Despite the constant stream of scientific reports showing that all is not right in the gulf, the company continues to trot out likable employee spokespeople as the front men and women in a slick propaganda campaign. They'd have you believe that the all-clear signal has been sounded along the Gulf Coast. The gulf is undergoing "a robust recovery," according to BP's court filings.

The marketing geniuses seem to know something scientists don't. Over the past year, evidence has emerged that BP oil and the dispersants applied in unprecedented quantities have done mortal damage. The spill has killed areas of deep-sea coral, led to the deaths of bottlenose dolphins, harmed plankton (a vital link in the ocean food chain), decimated bird nesting habitat, poisoned endangered sea turtles and accelerated marsh erosion in a place where every inch of wetland is a precious barrier to sea level rise. Commercial seafood species are still in trouble. In some areas, oyster beds have yet to recover, and shrimpers are reporting shrimp without eyeballs and fish covered in red lesions.

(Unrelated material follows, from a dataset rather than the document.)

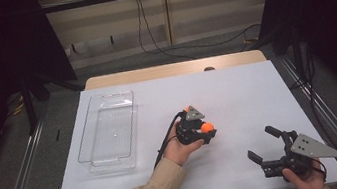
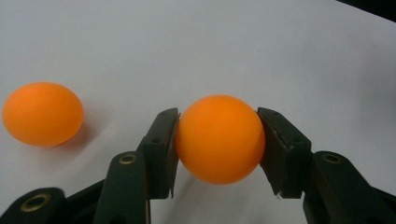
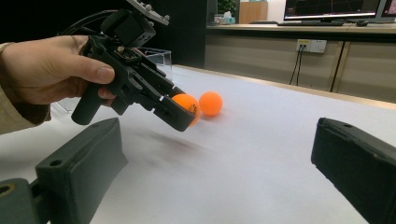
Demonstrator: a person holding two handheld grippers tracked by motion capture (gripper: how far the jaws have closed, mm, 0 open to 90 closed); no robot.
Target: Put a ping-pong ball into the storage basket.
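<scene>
My left gripper [image 1: 207, 130] hovers over the middle of the white table, shut on an orange ball [image 1: 207, 127]. In the left gripper view its black jaws press both sides of that ball [image 2: 219, 138], a little above the surface. A second orange ball [image 2: 43, 113] rests on the table just beyond and to the side, seen also in the high view [image 1: 186, 108] and the right gripper view [image 3: 210, 103]. Near the table's front right, my right gripper [image 1: 260, 142] stands open with nothing between its jaws, facing the left gripper [image 3: 187, 111] and its held ball [image 3: 185, 102].
A clear plastic tray [image 1: 111, 133] lies lengthwise on the left part of the table [image 1: 236, 89], its far corner visible behind the hand [image 3: 161, 56]. Black curtains flank the table. Cables run along the floor behind it.
</scene>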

The restoration dollars coming from BP's fines will go to repair the shattered ecosystems and communities of the gulf. This restoration will rebuild barrier islands and marshes, restoring a resilient natural ecosystem that can take care of its own.

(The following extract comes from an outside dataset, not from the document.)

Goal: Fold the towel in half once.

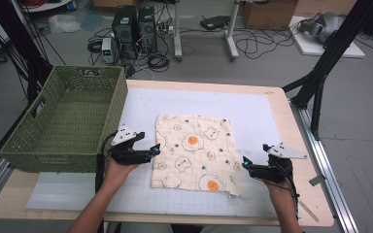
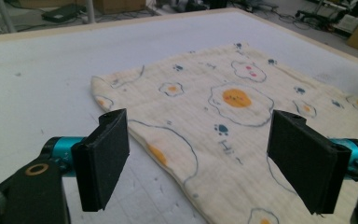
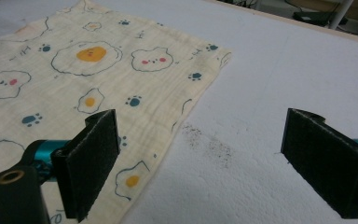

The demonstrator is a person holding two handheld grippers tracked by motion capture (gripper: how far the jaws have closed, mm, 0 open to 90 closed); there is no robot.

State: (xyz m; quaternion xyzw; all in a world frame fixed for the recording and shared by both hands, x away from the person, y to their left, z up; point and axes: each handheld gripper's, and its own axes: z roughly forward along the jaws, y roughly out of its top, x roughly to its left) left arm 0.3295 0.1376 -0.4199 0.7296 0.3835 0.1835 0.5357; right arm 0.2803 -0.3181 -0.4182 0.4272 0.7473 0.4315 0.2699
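Cloth (image 1: 194,151) flat on table (image 1: 277,104), ungrasped. Left hand-held gripper (image 1: 156,149) and right hand-held gripper (image 1: 244,162) gaping wide at opposite side edges. Approach step; next likely calls for pinching each edge.

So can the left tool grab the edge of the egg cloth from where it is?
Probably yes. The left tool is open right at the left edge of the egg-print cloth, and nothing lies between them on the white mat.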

For a regional economy so reliant on natural resources, this restoration is necessary for the bottom line. Put simply, environmental restoration is economic restoration. By restoring and protecting the gulf, we can sustain communities and create jobs.

But this all comes back to BP. In July, Congress made history by passing the RESTORE Act, a landmark law that, for the first time, dedicates the vast majority of Clean Water Act penalties back to the region where the damage was done. With 80 percent of those penalties going to Gulf Coast states for restoration thanks to the RESTORE Act, this is a big deal. So was the fact that this was the rarest of Washington actions, a bipartisan agreement.

The next step is to ensure that the Clean Water Act fines equal the unprecedented nature of this spill -- and that the money flows quickly. Whether that happens through a settlement or through a full trial, it should happen soon, and the penalties should be equal to the crime.

"Grossly negligent" just begins to describe BP's recklessness. But that's the right description when you look at the toll BP took in lives, to the local economies and to the ecosystems that will testify to the damage caused to America's Gulf Coast.